# Need help identifying a screw and lock



## SephirothVII (Jun 29, 2010)

Hello, I'm very new to building so I'm going to apologize for my vocabulary right now... But here is my questions

I'm building a bed frame, and I move around a lot... so I want to make something that comes apart and is put together easily but still stylish. Now since my plan is a very low to the ground platform style I don't need it to be sturdy like crazy, but I would like it to hold together.

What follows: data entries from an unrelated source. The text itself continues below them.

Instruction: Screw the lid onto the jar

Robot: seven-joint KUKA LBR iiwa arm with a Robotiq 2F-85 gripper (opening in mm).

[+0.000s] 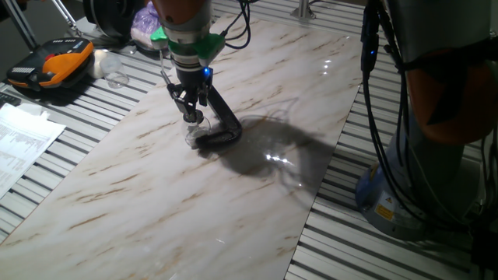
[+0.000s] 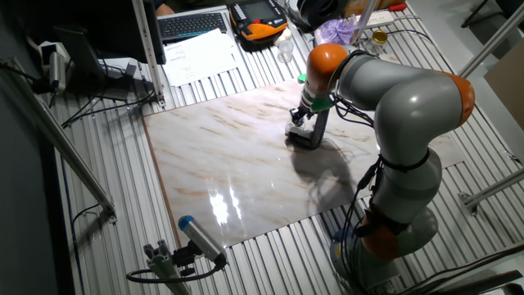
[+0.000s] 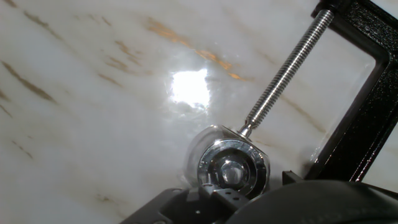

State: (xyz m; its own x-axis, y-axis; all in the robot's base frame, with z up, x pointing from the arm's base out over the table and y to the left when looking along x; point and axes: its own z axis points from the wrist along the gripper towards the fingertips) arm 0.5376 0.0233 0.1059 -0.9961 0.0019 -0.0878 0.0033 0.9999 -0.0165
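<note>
Pointing straight down, fingers [image 1: 192, 117] sit over lid [image 3: 233, 169] on jar [image 3: 198, 149].

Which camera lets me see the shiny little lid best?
The hand view: the lid fills the lower middle, round and silvery, on the jar by the clamp's screw. In both fixed views the gripper covers it, so the lid can't be made out.

The tabletop [image 1: 156, 171] is a white marble-like slab with brown veins, and it is glossy, so bright spots of light reflect on it. It lies on a frame of grey aluminium slats [image 2: 123, 213]. At the far side there are printed papers [image 2: 199, 56], a black keyboard [image 2: 193, 24] and an orange and black pendant [image 1: 53, 64]. Black cables [image 2: 98, 102] run across the slats.
</note>
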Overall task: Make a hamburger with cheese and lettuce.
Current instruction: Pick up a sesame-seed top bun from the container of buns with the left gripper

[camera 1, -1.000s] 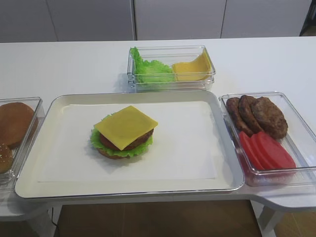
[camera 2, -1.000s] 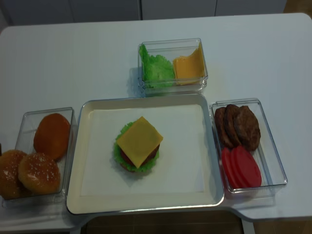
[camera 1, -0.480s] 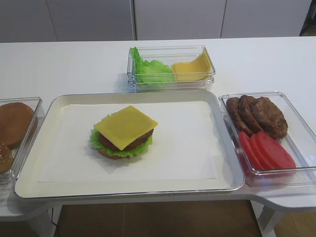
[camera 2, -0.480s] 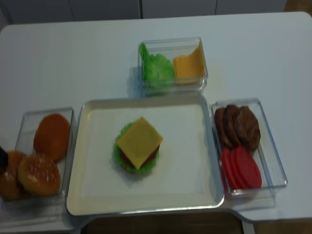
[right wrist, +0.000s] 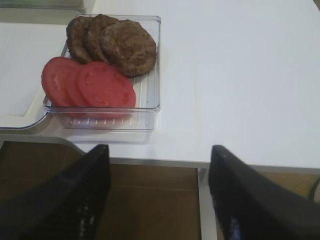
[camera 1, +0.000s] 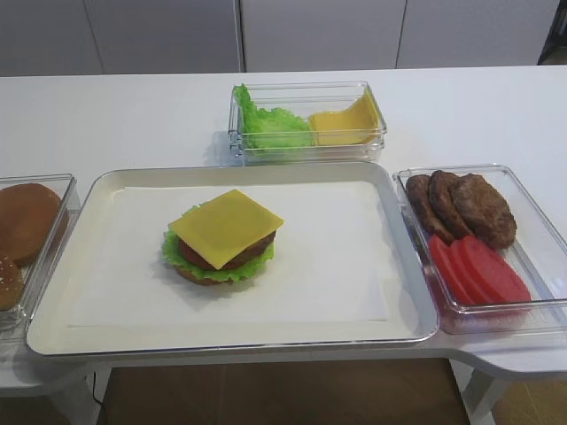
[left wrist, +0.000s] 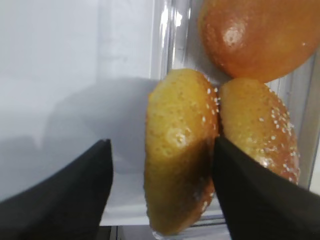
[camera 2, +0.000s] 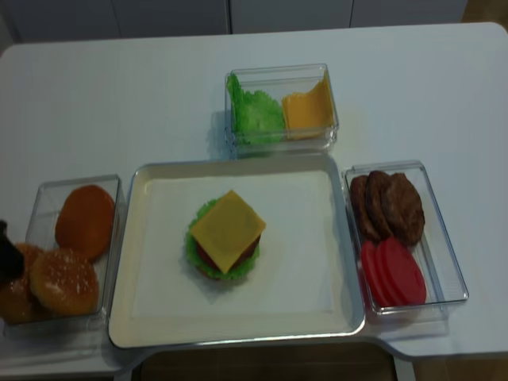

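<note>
The hamburger [camera 1: 223,237] sits open on the tray's left half, also in the overhead view [camera 2: 226,236]. Its square yellow cheese [camera 1: 227,225] tops the brown patty. The lettuce [camera 1: 173,252] frills out beneath, over a tan bottom bun. My left gripper [left wrist: 161,142] is open around a sesame-seeded bun top [left wrist: 180,150] standing on edge in the left bin. The right finger touches it and the left finger is apart. In the overhead view only the gripper's dark tip [camera 2: 8,258] shows. My right gripper [right wrist: 160,200] is open and empty, below the table's front edge.
The silver tray [camera 1: 53,328] has white paper. The left bin [camera 2: 36,194] holds another sesame bun [camera 2: 63,282] and a plain bun [camera 2: 85,221]. The right bin [camera 1: 549,239] holds patties [camera 1: 465,208] and tomato slices [camera 1: 478,270]. The back bin [camera 1: 306,88] holds loose leaves and cheese slices.
The left gripper's dark tip has come further into the overhead view at the left edge, over the sesame buns. The hamburger and the other bins have not moved.
</note>
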Robot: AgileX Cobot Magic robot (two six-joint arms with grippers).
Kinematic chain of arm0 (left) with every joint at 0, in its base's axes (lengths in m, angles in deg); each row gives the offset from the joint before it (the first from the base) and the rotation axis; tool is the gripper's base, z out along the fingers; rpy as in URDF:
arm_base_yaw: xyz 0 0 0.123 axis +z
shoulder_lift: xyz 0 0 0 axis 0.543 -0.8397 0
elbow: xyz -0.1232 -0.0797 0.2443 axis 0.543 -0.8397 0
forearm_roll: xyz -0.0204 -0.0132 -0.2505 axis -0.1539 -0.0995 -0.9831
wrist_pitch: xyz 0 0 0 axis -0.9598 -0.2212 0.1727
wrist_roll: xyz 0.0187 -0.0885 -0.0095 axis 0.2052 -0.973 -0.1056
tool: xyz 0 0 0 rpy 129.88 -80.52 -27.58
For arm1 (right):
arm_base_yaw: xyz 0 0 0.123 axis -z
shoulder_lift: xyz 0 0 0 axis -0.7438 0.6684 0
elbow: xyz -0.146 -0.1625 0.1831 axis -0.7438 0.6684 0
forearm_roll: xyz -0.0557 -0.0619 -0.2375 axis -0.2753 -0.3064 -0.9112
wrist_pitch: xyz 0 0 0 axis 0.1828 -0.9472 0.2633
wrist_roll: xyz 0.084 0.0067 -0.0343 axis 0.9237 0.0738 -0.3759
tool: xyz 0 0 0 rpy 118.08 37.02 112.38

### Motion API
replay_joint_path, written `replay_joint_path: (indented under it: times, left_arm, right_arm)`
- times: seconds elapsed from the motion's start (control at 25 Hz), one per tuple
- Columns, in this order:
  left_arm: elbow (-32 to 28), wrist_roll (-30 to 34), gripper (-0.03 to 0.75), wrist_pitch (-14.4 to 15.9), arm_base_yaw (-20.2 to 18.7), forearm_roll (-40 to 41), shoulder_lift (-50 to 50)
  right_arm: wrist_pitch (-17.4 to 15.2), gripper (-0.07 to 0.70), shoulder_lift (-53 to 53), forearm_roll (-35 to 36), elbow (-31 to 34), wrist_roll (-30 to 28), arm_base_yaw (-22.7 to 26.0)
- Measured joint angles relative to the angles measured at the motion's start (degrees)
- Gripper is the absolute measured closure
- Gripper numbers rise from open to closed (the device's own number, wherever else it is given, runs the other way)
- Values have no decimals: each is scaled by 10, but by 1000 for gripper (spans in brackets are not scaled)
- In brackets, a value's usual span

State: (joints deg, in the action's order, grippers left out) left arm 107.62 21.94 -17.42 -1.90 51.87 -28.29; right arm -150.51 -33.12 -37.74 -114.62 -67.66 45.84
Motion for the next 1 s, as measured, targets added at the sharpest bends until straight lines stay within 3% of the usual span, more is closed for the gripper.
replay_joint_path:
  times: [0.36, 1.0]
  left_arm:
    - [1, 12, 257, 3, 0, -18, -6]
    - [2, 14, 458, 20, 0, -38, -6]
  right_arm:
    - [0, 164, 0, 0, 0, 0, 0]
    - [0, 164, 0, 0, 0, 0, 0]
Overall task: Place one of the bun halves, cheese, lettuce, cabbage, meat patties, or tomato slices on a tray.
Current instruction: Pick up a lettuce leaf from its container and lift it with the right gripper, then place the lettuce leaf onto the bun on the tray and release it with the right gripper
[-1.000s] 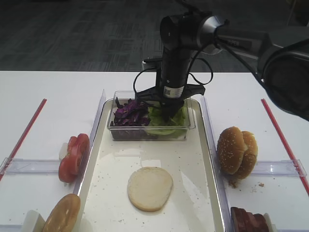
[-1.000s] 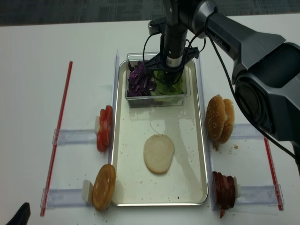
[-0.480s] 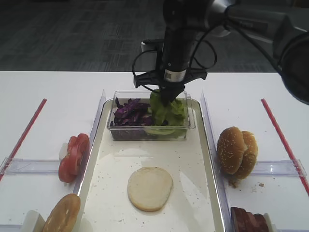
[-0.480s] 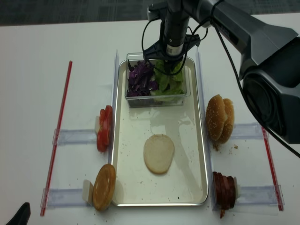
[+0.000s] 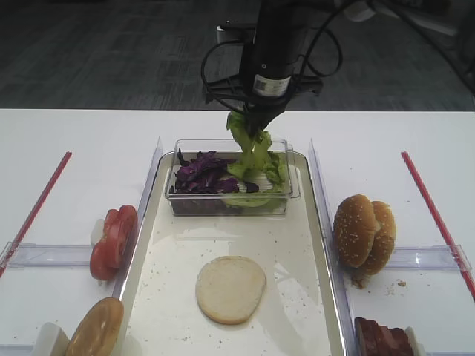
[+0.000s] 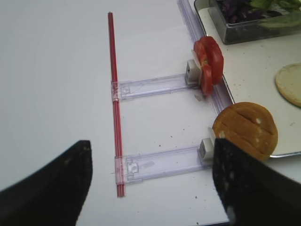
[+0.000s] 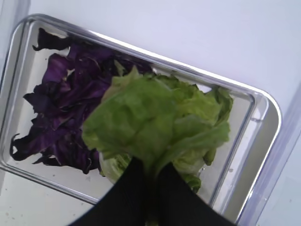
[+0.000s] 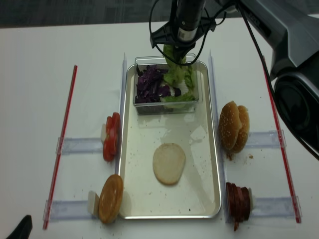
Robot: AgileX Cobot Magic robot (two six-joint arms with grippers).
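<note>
My right fingers (image 5: 256,119) pinch a lettuce (image 5: 256,152) leaf at upper centre, dangling above the clear box (image 5: 230,204) on the tray (image 5: 297,252); my left fingers (image 6: 141,188) are spread

Right tool (image 5: 254,126) risen from clear box (image 5: 231,206) at tray's (image 5: 321,245) far end, jaws clamped on lettuce (image 5: 252,152), leaves now dangling above box.
</note>
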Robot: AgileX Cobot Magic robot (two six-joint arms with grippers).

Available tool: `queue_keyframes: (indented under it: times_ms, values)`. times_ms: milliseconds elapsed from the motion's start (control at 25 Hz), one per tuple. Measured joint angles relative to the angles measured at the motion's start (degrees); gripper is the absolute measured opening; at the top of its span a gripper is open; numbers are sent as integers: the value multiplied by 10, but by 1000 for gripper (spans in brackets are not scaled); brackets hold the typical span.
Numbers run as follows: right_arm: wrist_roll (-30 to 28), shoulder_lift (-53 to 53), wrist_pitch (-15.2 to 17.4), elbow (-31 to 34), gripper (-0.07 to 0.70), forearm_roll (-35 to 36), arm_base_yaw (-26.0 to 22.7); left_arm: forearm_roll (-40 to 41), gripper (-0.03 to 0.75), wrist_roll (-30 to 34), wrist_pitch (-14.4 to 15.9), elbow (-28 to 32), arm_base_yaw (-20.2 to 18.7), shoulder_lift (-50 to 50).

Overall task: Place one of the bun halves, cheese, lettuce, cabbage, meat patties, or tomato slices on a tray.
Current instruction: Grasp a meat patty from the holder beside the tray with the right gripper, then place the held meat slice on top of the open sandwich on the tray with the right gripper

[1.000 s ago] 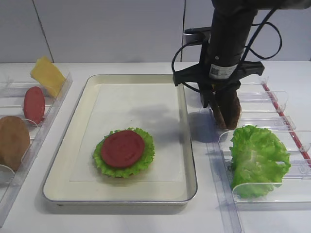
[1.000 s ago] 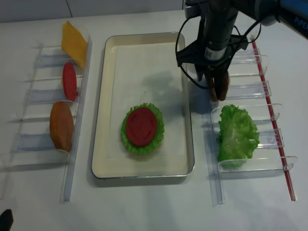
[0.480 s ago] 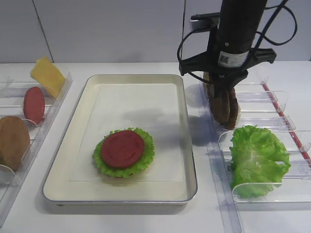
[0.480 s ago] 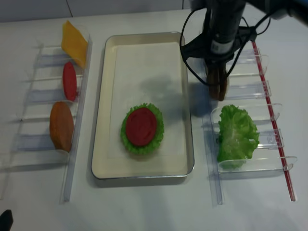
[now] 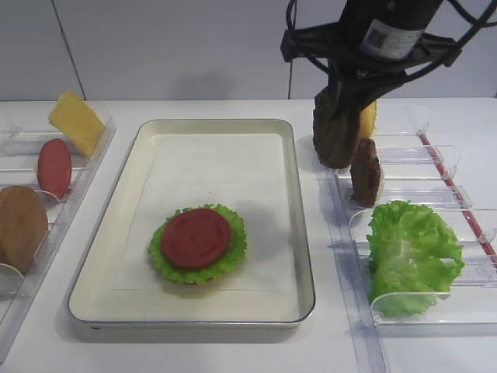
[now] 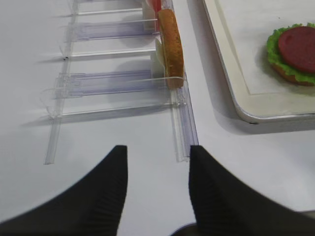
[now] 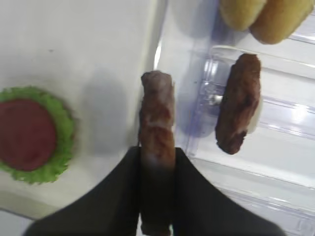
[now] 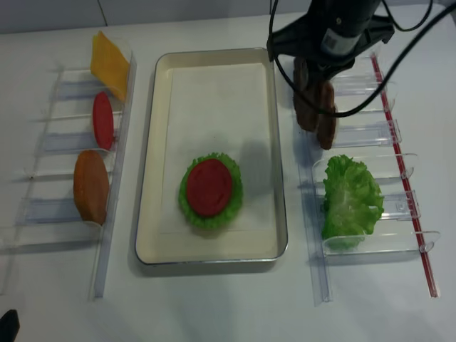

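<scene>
- The right gripper, its dark fingers clamped on the lower part of a dark brown, rough-surfaced round meat patty, holds that disc on edge in the air above the gap between tray and right rack.
- In the exterior high view the lifted patty hangs at about 1 o'clock from the large cream-white rectangular tray with a metallic rim.
- A second brown patty stands upright in the clear plastic rack, just beside the lifted one at its 4 o'clock.
- On the tray's paper liner, towards 6 o'clock, lies a frilly green lettuce leaf with a flat red tomato slice on top.
- More lettuce fills the nearest rack slot at 3 o'clock of the tray.
- At 9 o'clock of the tray stand a pale yellow cheese square, a red tomato disc and a golden-tan bun half.
- The left gripper hovers over bare white tabletop with its dark fingers apart and nothing between them.
</scene>
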Motion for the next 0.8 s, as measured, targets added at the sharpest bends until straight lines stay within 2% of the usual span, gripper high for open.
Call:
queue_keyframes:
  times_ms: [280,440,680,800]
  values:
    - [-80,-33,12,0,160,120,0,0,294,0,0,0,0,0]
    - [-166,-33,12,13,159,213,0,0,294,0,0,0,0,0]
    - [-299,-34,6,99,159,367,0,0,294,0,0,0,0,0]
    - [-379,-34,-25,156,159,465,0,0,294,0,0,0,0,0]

So I'm trying to figure out a way to connect the pieces of my bed together, without being too visible and being able to come apart easily... So my only thought was to use a screw and lock combination that I have no idea how to find and its hard to discribe... So I came here for maybe some one to identify what I'm about to describe, or some one to come up with a better idea...
Here goes, So this lock and screw is two pieces, The screw part is on the longer side, at one end its spiral like a normal screw, at the other end its more round and fit for the lock... The other piece which I'm calling the lock is this round and short but thick piece that is placed into the wood in a hole in the wood, and when you turn it with a screw driver, it tugs on the screw piece until you cant turn it anymore and holds it in place until you turn it back and it lets go.... confused?? probably.... so to make things worse I drew a picture! =) Piece one is a screw piece 2 is the lock and the picture next to it is how it connects.... So yeah... any ideas anyone? Thanks!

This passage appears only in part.